Look through the data below for the line with "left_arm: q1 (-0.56" and the line with "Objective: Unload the", then output those two and all lines in between, exactly as written.

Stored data

--

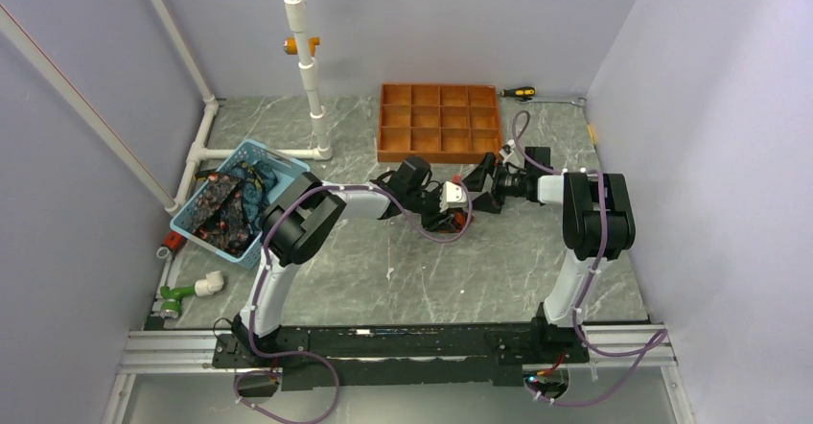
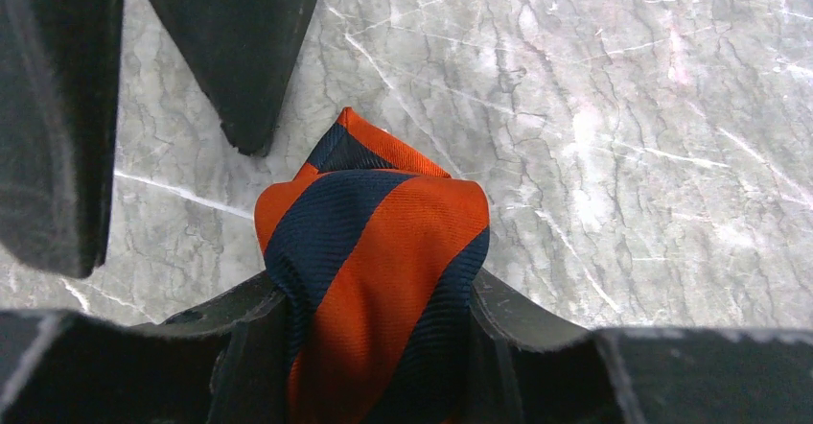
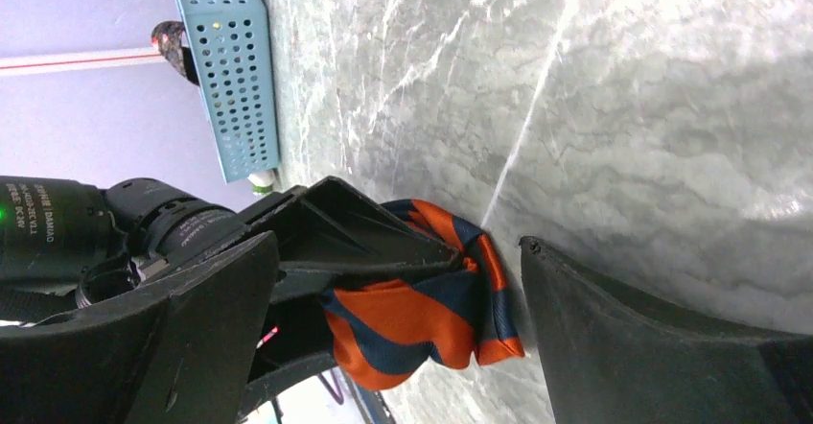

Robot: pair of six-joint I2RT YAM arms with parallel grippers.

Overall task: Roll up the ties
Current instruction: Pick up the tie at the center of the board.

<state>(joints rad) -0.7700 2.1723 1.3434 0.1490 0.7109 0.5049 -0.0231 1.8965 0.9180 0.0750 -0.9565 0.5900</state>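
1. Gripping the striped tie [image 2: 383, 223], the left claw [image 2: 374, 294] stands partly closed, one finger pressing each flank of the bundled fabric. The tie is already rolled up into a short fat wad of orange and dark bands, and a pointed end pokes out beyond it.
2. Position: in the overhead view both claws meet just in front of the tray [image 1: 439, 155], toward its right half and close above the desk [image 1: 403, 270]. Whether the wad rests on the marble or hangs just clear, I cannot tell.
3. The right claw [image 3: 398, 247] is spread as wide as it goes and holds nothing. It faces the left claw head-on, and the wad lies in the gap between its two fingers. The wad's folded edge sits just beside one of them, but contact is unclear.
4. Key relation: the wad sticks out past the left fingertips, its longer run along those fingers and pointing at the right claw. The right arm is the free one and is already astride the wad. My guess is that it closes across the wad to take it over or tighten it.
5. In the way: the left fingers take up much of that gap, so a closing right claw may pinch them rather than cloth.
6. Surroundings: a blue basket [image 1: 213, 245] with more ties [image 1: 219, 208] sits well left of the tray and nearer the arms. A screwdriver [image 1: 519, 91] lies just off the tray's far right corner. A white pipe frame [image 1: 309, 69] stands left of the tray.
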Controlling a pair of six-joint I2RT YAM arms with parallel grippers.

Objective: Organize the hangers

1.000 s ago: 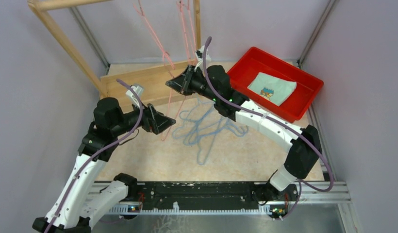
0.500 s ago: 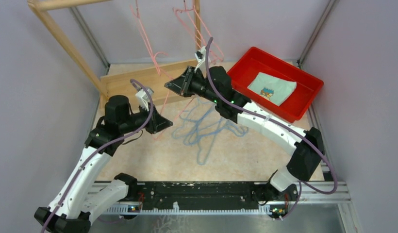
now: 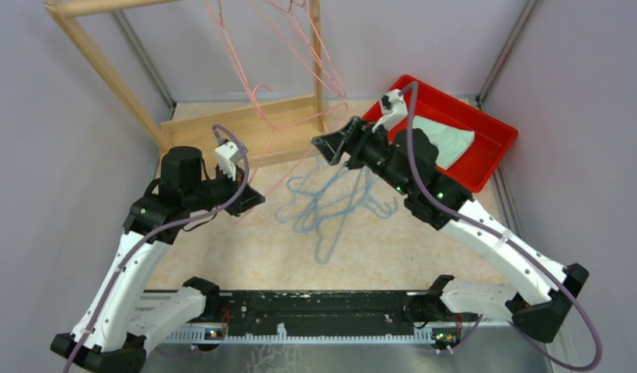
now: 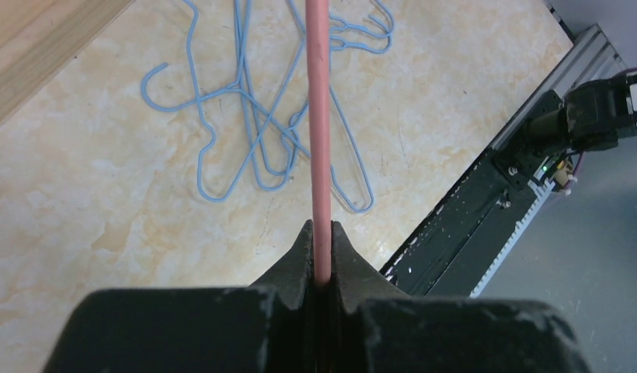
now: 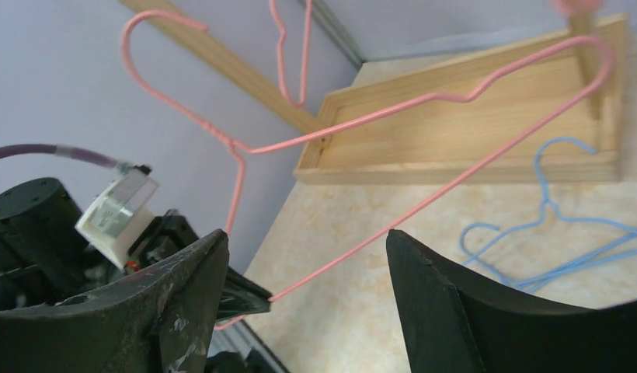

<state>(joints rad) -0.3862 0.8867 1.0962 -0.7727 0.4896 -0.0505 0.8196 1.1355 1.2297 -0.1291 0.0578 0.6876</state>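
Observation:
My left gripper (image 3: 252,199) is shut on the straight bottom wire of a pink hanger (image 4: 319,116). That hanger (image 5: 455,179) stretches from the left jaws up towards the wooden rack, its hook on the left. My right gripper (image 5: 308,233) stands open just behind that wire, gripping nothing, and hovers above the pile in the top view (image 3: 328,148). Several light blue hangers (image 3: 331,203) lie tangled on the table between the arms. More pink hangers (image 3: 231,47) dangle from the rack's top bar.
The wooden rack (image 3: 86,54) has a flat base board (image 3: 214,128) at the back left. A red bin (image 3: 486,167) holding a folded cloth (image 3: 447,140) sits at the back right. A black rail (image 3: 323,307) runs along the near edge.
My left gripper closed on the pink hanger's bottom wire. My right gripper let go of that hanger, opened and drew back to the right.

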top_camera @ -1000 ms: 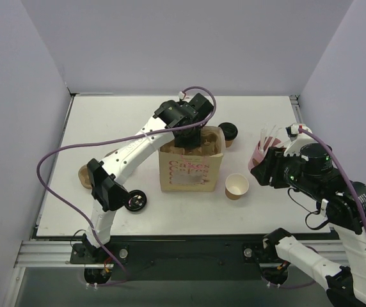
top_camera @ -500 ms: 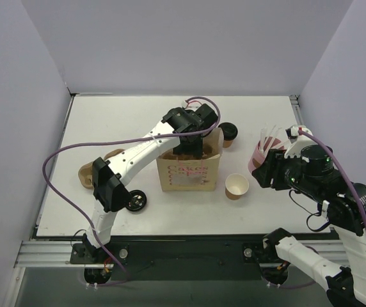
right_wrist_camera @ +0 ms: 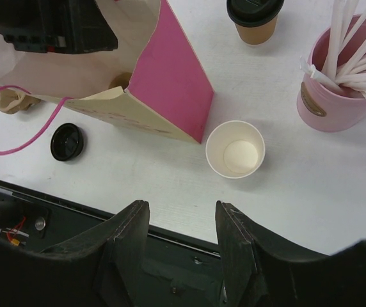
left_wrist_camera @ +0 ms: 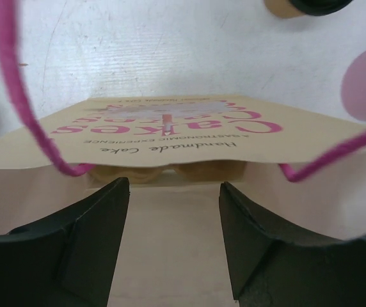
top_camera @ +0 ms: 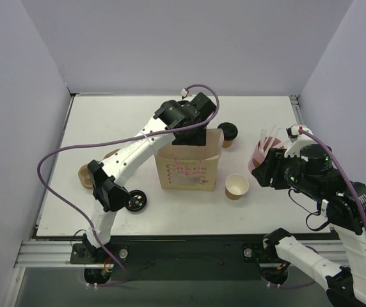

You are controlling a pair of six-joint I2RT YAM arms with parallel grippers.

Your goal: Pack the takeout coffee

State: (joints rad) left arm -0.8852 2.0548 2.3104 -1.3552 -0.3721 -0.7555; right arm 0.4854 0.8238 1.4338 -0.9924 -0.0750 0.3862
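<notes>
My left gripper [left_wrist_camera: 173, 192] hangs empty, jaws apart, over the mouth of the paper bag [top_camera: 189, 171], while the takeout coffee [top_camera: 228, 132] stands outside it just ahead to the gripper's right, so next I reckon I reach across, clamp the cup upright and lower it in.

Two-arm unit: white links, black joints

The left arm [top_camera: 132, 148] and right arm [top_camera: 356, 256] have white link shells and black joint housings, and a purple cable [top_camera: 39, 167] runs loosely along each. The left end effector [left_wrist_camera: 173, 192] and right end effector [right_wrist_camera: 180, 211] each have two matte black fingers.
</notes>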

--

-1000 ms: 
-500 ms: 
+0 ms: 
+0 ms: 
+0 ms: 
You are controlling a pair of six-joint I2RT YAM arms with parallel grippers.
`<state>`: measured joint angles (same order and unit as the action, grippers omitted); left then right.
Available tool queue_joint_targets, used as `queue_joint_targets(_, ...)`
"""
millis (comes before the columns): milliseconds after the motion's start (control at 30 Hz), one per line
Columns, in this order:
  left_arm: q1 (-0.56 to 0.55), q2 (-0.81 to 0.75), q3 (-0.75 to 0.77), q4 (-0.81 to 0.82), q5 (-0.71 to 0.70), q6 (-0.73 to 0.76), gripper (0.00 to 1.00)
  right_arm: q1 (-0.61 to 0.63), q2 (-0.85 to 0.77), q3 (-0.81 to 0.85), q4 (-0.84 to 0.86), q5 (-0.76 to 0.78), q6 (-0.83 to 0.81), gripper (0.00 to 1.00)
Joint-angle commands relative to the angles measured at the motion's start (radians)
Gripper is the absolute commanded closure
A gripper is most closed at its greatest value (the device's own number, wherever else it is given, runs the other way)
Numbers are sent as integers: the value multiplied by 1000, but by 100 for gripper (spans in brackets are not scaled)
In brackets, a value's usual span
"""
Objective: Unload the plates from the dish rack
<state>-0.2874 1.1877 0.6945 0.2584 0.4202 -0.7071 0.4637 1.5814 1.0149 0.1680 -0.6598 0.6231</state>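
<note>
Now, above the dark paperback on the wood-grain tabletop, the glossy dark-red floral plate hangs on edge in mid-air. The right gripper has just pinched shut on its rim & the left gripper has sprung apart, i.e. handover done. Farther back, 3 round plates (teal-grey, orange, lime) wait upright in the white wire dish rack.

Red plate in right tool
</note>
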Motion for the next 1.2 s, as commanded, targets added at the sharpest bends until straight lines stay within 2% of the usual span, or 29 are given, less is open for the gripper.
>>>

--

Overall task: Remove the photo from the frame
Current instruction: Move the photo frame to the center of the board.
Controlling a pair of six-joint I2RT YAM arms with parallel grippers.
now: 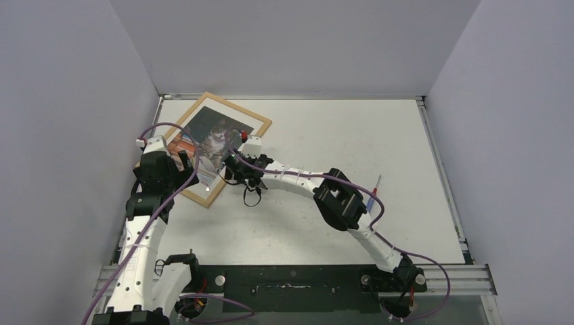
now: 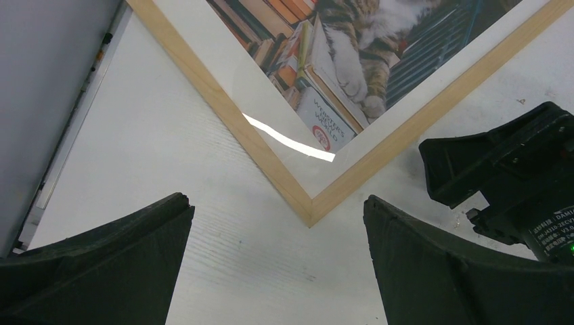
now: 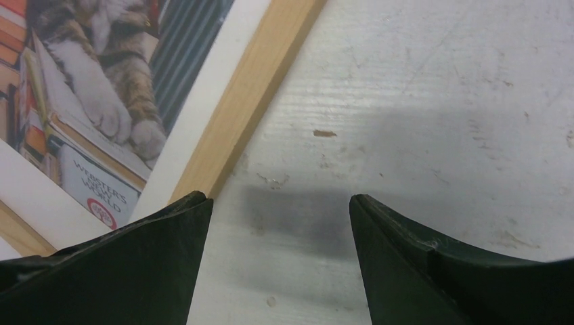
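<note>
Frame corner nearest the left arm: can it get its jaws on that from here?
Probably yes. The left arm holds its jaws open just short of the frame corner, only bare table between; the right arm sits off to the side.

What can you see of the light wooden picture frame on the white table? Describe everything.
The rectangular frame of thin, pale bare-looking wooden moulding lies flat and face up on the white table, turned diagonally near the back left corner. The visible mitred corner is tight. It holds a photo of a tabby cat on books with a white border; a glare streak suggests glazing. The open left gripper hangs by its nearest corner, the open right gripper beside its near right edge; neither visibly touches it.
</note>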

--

— Exercise result —
  left_arm: q1 (-0.56 to 0.55), q2 (-0.81 to 0.75), q3 (-0.75 to 0.77), q4 (-0.81 to 0.82), q5 (-0.71 to 0.70), q6 (-0.73 to 0.76), gripper (0.00 to 1.00)
  right_arm: q1 (-0.61 to 0.63), q2 (-0.85 to 0.77), q3 (-0.81 to 0.85), q4 (-0.84 to 0.86), q5 (-0.76 to 0.78), q6 (-0.83 to 0.81), gripper (0.00 to 1.00)
Joint-angle commands relative to the angles measured at the motion's start (radians)
Gripper is the absolute commanded closure
A gripper is most closed at its greatest value (the device's own number, wherever else it is given, runs the other way)
Numbers are sent as integers: the value multiplied by 1000, but by 100 for gripper (spans in brackets are not scaled)
In brackets, a value's usual span
"""
Objective: Unload the plates from the dish rack

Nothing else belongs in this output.